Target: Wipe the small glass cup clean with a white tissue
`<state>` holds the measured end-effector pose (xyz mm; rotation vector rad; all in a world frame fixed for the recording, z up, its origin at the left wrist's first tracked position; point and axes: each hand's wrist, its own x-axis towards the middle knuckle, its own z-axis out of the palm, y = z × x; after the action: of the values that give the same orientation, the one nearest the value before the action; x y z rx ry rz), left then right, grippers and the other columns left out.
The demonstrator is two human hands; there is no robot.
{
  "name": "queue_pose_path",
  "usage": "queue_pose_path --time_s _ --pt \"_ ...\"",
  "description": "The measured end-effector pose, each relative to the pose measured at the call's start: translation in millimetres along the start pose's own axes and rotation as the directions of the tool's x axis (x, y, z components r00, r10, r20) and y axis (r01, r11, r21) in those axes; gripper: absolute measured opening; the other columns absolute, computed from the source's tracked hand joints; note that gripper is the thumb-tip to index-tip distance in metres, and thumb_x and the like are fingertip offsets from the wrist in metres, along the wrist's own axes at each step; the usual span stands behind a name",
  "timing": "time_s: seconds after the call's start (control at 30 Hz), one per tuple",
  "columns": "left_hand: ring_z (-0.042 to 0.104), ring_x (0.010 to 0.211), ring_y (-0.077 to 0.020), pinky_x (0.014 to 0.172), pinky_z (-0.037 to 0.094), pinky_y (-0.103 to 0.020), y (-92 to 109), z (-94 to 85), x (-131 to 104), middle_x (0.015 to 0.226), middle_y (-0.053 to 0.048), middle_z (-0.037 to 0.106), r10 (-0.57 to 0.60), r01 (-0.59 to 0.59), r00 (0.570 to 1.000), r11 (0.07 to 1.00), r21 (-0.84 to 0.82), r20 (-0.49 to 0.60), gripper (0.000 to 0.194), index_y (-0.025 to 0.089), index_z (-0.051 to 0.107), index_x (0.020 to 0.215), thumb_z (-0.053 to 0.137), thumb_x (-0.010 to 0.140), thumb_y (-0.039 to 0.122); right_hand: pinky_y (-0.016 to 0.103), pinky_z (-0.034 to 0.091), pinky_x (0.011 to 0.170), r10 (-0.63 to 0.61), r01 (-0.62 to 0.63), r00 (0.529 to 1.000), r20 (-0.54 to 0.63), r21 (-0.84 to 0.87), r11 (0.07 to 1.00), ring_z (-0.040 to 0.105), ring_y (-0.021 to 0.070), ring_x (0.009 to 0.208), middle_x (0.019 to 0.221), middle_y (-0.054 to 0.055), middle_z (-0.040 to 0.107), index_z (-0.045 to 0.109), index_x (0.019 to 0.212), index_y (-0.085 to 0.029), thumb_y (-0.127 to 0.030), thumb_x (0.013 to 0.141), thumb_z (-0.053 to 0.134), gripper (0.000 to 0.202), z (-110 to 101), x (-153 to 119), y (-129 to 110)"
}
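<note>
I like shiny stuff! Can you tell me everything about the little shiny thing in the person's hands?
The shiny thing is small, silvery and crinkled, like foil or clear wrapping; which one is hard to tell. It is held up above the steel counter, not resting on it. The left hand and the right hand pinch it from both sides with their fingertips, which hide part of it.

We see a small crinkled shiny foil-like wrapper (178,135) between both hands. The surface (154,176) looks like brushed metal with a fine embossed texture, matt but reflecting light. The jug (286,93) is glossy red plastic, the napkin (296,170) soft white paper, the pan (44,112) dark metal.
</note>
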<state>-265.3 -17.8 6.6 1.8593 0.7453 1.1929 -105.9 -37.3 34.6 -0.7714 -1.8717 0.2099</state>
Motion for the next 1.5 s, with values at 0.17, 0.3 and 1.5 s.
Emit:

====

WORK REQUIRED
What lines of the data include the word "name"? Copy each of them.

TASK ANSWER
  "name": "queue_pose_path",
  "description": "The measured end-effector pose, each relative to the pose measured at the call's start: translation in millimetres along the start pose's own axes and rotation as the directions of the tool's x axis (x, y, z components r00, r10, r20) and y axis (r01, r11, r21) in those axes; gripper: absolute measured opening; the other columns absolute, computed from the source's tracked hand joints; note that gripper is the thumb-tip to index-tip distance in metres, and thumb_x and the like are fingertip offsets from the wrist in metres, along the wrist's own axes at each step; the usual span stands behind a name",

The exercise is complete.